Using the records below, output the stretch that opens with the line containing "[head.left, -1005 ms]" and closes with the line containing "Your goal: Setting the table", exactly and including both lines, with nothing more.

--- Data excerpts ---

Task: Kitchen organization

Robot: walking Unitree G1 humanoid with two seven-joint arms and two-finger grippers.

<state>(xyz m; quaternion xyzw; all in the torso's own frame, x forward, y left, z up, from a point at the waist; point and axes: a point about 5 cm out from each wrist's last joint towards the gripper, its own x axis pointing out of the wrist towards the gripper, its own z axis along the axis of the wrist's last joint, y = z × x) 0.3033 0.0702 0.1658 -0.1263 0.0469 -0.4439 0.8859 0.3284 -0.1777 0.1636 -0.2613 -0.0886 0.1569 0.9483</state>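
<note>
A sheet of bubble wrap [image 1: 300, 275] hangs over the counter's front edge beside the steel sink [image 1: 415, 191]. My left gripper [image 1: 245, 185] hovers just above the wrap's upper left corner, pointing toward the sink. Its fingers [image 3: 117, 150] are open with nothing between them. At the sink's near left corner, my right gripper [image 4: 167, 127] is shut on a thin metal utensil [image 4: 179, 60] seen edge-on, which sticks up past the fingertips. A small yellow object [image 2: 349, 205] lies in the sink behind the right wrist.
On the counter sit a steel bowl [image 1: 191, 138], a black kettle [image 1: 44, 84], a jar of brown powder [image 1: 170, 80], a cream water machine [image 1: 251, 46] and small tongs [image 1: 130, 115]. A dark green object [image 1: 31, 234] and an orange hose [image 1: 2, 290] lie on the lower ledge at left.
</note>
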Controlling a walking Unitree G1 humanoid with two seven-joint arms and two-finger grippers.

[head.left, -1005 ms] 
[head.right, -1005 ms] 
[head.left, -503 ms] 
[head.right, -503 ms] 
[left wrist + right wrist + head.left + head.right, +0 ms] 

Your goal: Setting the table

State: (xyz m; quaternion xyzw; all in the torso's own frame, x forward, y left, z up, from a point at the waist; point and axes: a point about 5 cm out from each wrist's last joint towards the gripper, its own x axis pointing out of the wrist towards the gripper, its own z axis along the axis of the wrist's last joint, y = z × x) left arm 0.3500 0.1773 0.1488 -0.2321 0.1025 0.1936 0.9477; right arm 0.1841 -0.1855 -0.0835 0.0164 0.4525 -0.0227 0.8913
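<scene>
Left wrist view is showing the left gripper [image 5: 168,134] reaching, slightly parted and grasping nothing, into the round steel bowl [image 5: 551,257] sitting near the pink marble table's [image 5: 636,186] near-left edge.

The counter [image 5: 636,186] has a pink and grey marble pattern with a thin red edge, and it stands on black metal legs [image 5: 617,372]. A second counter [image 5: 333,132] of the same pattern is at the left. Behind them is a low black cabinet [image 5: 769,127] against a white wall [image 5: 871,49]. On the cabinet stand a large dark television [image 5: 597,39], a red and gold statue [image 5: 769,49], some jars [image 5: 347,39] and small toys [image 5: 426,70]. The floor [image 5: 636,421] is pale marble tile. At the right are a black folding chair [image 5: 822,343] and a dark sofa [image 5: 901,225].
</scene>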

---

**Output for this exercise**
[head.left, -1005 ms] 
[head.right, -1005 ms] 
[head.left, -503 ms] 
[head.right, -503 ms] 
[left wrist + right wrist + head.left + head.right, +0 ms] 

Your goal: Setting the table

No part of the answer remains open.